İran’daki isyanın arkasında topyekûn sisteme yönelmiş bir öfke olduğunu ifade etmemiz gerekiyor. İran’ın yoksul kesimlerinin pahalılığa, rejimin çürümüşlüğüne isyanı 2019’da kanlı şekilde bastırılmıştı. 2022’de biriken öfke ve sistemin çözmeye yetenekli olmadığı sorunlar bu sefer de kadınların sembol olduğu bir yeni dalga ile isyanı ateşledi.

İran, Ortadoğu’nun bir aynası: çürüme, baskı, oligarkları besleyen zalim bir diktatörlük…  Kapitalist çıkarlarla ayakta duran bu yapı yoksulluk, ulusal sorun, eğitim, sağlık gibi en temel meselelerin çözümünün önünde bir engele dönüşmüş durumda.

Tüm bu sorunların toplumsal içeriği Molla rejiminin sadece baskıcı bir rejim olmasıyla değil sınıfsal karakteri ile de ilgili bir bakış açısı geliştirmeyi zorunlu kılıyor.  Petrol parasını rant ilişkileri ile dağıtıp halkı bastıran rejim, yalnızca kendi ülkesinde değil Afganistan’dan Yemen’e, Lübnan’dan Irak’a rant, rüşvet, savaş ilişkileri ile ayakta kalıyor. İstisnasız rejimin bütün elit mollaları zengin kapitalist oligarklara dönüşmüş durumda. Kendi çocukları yurtdışında, hatta ülke içinde dokunulmazlığı olan zengin bölgelerde laik yaşam tarzıyla gününü gün ederken; yoksul emekçileri otoriter şekilde yönetmenin adı olan şeriat, milyonlara kan kusturuyor. Yani ülkenin en temel insan hakları, özgürlük, başörtüsü gibi sorunlarını gündeme getirmek, bu asalak kapitalist sınıfın çıkarlarına topyekûn savaş açmadan mümkün değil. Rejimdeki bir gevşeme, artık çok zayıflamış rejimin dağılması anlamına geleceğinden her türlü cinayet, işkence ve acımasızlık sokaklarda kol geziyor.

Yeni Bir Dönem Açılıyor: Sosyalist Devrim Gerek!

Eylemlerin birinci ayı dolmak üzereyken İran devriminin geleceğini konuşmak oldukça kritik. Bu isyan dalgası bir ilke işaret ediyor: farklı etnik kimlikler ilk kez kader ortaklığı ile aynı anda sokağa çıkıyor; İslamcı rejimin tarihsel destekçi tabanı olan Bazaarın (çarşı esnafı) kepenk kapatma eylemlerine katılması sistemdeki çözülmenin derinliğini gösteriyor; inatçı genç kuşaklar canı pahasına sokaklarda eylemleri sürdürüyor; hareket bölgesel ve küresel düzeyde destek çekebiliyor; hepsinden de önemlisi, işçiler kritik endüstriyel sektörlerde birbiri ardına grevler ilan ediyor. İran ve bölge tarihinde sistemin eski koşullara dönme olanağı artık kalmamıştır. Cin şişeden çıkmıştır.
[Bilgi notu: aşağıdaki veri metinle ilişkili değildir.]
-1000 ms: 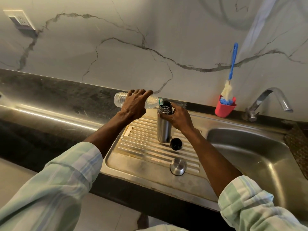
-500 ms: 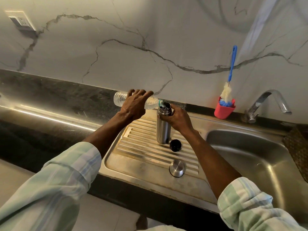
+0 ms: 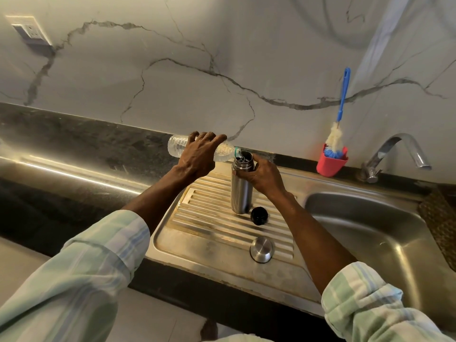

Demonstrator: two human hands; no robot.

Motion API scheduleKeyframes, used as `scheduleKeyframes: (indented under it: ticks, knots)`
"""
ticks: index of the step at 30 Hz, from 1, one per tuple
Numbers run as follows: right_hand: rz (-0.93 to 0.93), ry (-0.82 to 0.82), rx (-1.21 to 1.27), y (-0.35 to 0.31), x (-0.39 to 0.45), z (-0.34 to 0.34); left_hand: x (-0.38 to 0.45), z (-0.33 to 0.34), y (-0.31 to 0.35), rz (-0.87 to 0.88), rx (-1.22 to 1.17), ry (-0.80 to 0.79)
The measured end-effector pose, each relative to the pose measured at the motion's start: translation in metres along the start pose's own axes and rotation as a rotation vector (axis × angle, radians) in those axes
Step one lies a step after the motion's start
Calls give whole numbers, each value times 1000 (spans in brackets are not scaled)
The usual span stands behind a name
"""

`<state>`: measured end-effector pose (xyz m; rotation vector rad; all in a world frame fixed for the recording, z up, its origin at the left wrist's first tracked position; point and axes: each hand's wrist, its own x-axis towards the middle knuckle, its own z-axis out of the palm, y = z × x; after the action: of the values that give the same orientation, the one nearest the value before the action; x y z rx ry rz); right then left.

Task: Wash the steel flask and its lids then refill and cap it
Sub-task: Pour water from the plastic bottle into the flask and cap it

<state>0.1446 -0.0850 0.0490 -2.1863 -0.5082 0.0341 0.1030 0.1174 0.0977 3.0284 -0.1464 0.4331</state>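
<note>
The steel flask (image 3: 241,193) stands upright and uncapped on the ribbed drainboard (image 3: 209,225). My right hand (image 3: 264,176) grips its neck from the right. My left hand (image 3: 199,155) holds a clear plastic bottle (image 3: 176,147) tipped almost level, its mouth over the flask's opening, and water runs from it into the flask. A black inner lid (image 3: 259,215) lies on the drainboard just right of the flask's base. The steel outer cap (image 3: 261,249) rests nearer the front edge.
The sink basin (image 3: 375,243) lies to the right, with a steel tap (image 3: 397,154) behind it. A red cup (image 3: 332,164) holding a blue-handled bottle brush (image 3: 341,104) hangs on the wall. Dark counter (image 3: 61,144) stretches left. A woven mat (image 3: 441,223) sits at the far right.
The plastic bottle's mouth has come closer over the flask opening and tipped slightly more. Both hands stay in much the same places.
</note>
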Motion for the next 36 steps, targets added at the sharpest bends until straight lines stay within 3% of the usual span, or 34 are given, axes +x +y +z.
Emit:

İran’da devrimci bir rüzgar esiyor ve bu heyecan ile aklımız fikrimiz İranlı kardeşlerimizle. Ancak bazı önemli tarihsel soruları şimdi yükseltmek zorundayız. Bir defa molla rejiminin nasıl yıkılacağı çok önemli. Sistem, kendi içinden bir alternatif sunamıyor. Kitlelerin yüzünü dönebileceği tek bir sistem içi unsur bile yok; çünkü sisteme dahil olan herkes halkın gözünde düşman safta yer alıyor. Kitlelerin devrimci enerjisi ise örgütsüz ve ideolojik bakımdan yönsüz. Bu durum, yeni eylemci genç kuşağı Batılı anlamda kapitalist-parlamenter bir özgürlük arayışıyla sınırlı bırakıyor. Seçimler olsun, yaşam tarzlarına saygı duyulsun, demokratik haklar tesis edilsin, özgürlük olsun, yoksulluk sona ersin, insanca yaşansın, yağma ve rüşvet son bulsun… Oysa yoksulluk içinde yaşayan emekçi halkların temel toplumsal sorunları özgür seçimlerle ya da liberal demokrasi çizgisinde çözülemez.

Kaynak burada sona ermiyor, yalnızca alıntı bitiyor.